EU trade deals are conducted in an undemocratic process, mainly with corporate lawyers and lobbyists. Their goal is to strengthen trans-national corporations.
It is always interesting to note how progressive NGOs deny that it was Donald Trump who halted TTIP, not their campaigning. They did successfully mobilise millions of people, but the EU was not in the least influenced by this.
By Adrian Bua is Researcher at the New Economics Foundation
David Lawrence is a consultant at Frontier Economics
Cross-posted from New Economics Forum
NEF has been been working with the European Environmental Bureau on a campaign to stop big business interests from undermining the standards that protect citizens and consumers, in areas from food and pharmaceuticals to chemicals and new technologies. The Trade Justice Movement campaigns on behalf of 70 civil society organisations for trade rules that work for people and planet. Together we are hugely concerned about the influence of big business, with little regard for the public interest, which is lobbying to strip back the regulations which keep us and our environment safe.
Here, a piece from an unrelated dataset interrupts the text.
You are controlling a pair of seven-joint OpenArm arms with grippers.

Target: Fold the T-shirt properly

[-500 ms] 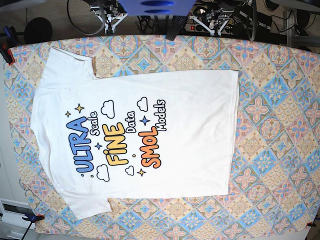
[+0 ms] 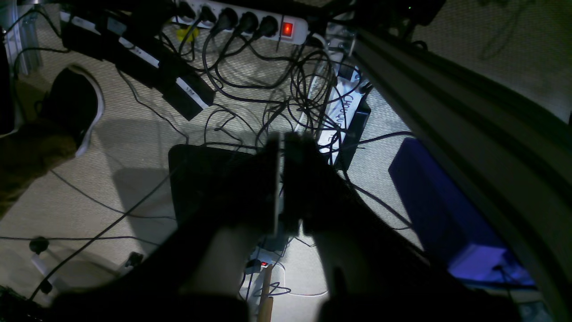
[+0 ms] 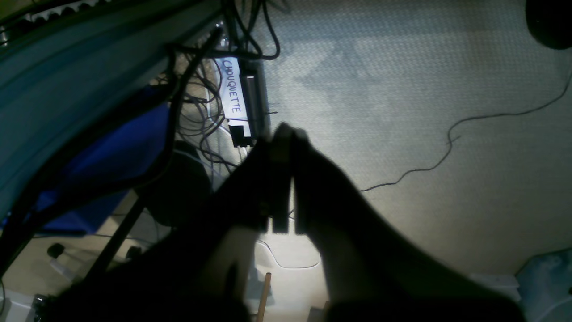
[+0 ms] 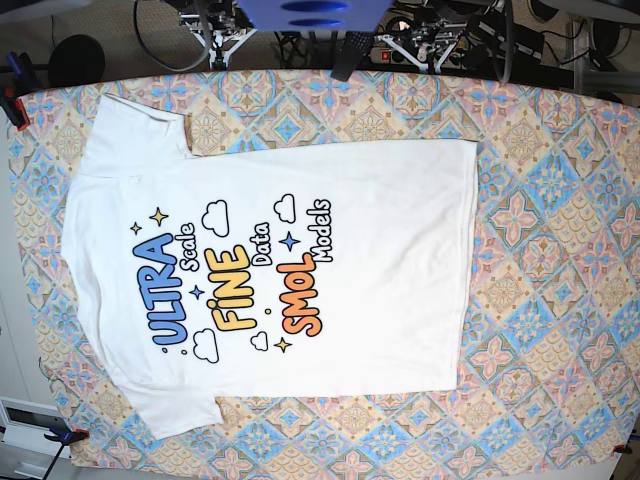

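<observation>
Carpeted floor w/ tangled cables fills both wrist views, so both arms sit parked off the table, aimed down behind it.

Left gripper [image 2: 280, 188]: dark silhouette at centre of the left wrist frame, jaws pressed together, nothing between them. Beyond it, a power strip [image 2: 250, 20] w/ a red lit switch at top centre, black cables spilling below, a blue box [image 2: 440, 210] at right, and a metal frame rail [image 2: 469, 120] crossing diagonally at upper right.

Right gripper [image 3: 281, 179]: also a dark shape at frame centre, jaws pressed together, holding nothing. Past it, a white label reading "CHOUQUETTE" [image 3: 233, 91] at upper centre-left, bare carpet w/ one thin cable [image 3: 451, 134] at right.

Base view: table [image 4: 560, 200] w/ a blue, orange and cream tile-pattern cloth. T-shirt [image 4: 400, 250] lies flat and spread out in the left and centre of the frame, print side up, collar toward the left edge, hem toward centre-right, sleeves at upper left and lower left. Neither arm shows over the table.

Progress, by my read: none yet. No fold made; shirt fully open. Sleeves, sides and the lengthwise fold all remain to do.
</observation>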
This deregulation process is especially insidious because it is executed through policies that are given purposefully benign names like ‘Better Regulation’. Another innocent-sounding term is ‘regulatory cooperation’: it too sounds quite harmless, if not benign. But when it comes to trade deals, it’s actually shorthand for forcing down whichever of two trading partners has the higher regulatory standards, in the service of increasing trade. These concepts share more than just slipperiness. They both describe political projects which basically want to make it easier for businesses to make profits by undermining of the protections and standards developed to protect our health, rights, and the environment.
‘Regulatory cooperation’ first arose in the infamous Transatlantic Trade and Investment Partnership (TTIP) negotiations. TTIP was supposed to be a massive trade deal between the EU and the US, but was never agreed – in part because of a massive mobilisation of European citizens. As part of this deal, ‘regulatory cooperation’ aimed to create a level playing field by aligning different countries’ regulations in order to enable trade. Regulatory cooperation provided a forum in which these differences would be resolved, through European and American regulators meeting to come up with new, shared regulations – crucially, with input from business interests. Other agreements such as CETA (EU-Canada) and the Trans-Pacific Partnership follow a similar model to TTIP.
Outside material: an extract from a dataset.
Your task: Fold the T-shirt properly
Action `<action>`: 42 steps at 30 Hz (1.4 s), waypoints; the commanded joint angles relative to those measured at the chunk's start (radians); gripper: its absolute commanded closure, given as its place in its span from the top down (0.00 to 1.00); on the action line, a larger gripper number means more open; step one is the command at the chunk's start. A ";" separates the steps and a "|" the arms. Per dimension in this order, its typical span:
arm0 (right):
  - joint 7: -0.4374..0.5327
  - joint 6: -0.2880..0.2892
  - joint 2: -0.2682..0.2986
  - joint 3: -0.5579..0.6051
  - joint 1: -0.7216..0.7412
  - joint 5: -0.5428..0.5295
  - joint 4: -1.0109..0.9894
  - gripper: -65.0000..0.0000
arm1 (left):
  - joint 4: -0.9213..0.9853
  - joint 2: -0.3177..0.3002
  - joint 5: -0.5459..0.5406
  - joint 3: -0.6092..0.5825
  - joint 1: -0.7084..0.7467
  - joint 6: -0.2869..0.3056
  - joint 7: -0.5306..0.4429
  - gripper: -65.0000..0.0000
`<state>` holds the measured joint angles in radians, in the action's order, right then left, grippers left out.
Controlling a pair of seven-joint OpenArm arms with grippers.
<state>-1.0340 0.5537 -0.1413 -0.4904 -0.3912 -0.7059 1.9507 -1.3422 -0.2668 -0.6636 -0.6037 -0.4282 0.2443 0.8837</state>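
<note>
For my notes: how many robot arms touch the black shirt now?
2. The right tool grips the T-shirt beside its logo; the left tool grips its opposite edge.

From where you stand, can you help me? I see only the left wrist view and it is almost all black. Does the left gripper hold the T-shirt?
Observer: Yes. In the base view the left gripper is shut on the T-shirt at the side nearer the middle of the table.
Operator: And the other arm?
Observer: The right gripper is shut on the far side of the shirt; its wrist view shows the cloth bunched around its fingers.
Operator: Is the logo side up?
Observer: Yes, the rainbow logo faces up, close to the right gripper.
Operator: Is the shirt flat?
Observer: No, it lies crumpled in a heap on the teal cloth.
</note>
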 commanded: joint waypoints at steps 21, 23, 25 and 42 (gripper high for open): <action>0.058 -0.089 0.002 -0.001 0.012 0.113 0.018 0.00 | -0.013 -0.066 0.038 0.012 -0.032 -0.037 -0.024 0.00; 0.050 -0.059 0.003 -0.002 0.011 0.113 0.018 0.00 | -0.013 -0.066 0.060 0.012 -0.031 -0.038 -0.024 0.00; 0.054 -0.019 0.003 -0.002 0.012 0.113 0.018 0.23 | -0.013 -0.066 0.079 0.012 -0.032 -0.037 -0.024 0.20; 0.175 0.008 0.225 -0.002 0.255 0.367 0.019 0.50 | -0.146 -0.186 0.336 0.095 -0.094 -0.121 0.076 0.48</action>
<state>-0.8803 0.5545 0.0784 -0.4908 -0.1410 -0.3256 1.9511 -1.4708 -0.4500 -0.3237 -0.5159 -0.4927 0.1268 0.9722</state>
However, there are a number of big problems with the TTIP-style approach to regulatory cooperation. First, and perhaps most importantly, it means all regulation is assessed in relation to how well it achieves trade aims. But this isn’t the point of regulations, which are built around objectives like public health or environmental protection. But TTIP regulatory cooperation councils would have primarily been made up of people who lacked expertise beyond the world of trade and who would prioritise removing barriers to trade above concerns about the public or environmental interest. Regulatory cooperation therefore has a deregulatory bias.
Second, having different regulations between countries is not necessarily a bad thing. It is often a reflection of cultural differences, as well as different values and principles. For example, the UK tends to have higher animal welfare standards than other countries. These standards mean that certain farming practices – like chlorine-washing chicken — are not allowed in the UK, to great public support. This should not be seen as anti-business red tape, but a reflection of certain moral viewpoints held by consumers and policymakers. Equally, the EU tends to have stringent environmental and health regulation where states have powers to ban products if there is a risk of harm (although the principle this is based on is itself under attack as part of the broader deregulatory agenda). The US and Canada do not adopt these principles in the same way, but instead allow risky products to be sold until the harm has been proven, often via negative impacts on consumers. But the view of trade negotiators is often that these differences ought to be scrapped for the supposed greater good of freer, increased trade.
Third, in deals like TTIP, regulations are decided behind closed doors without the oversight of elected representatives. This means citizens lose the ability to influence regulation through the ballot box. (De)regulation becomes a depoliticised process, carried out by trade specialists that cannot be held to account. In the absence of a proper political and democratic process for influencing these important decisions, there is a significant risk that businesses with greater resources are able to influence regulation in their interests – to the detriment of public and environmental protections.
This is increasingly the dominant approach to trade deals – and it raises obvious questions about how Britain will develop trade links post-Brexit. US agricultural businesses hope that ‘regulatory cooperation’ will mean that British consumers will learn to love hormone-plied beef, and have made their ambition for lower standards in a future trade deal clear. At an age when trust in politics and institutions appears at an all-time low, it is vital that the threat to democracy that is deregulation is stopped in its tracks.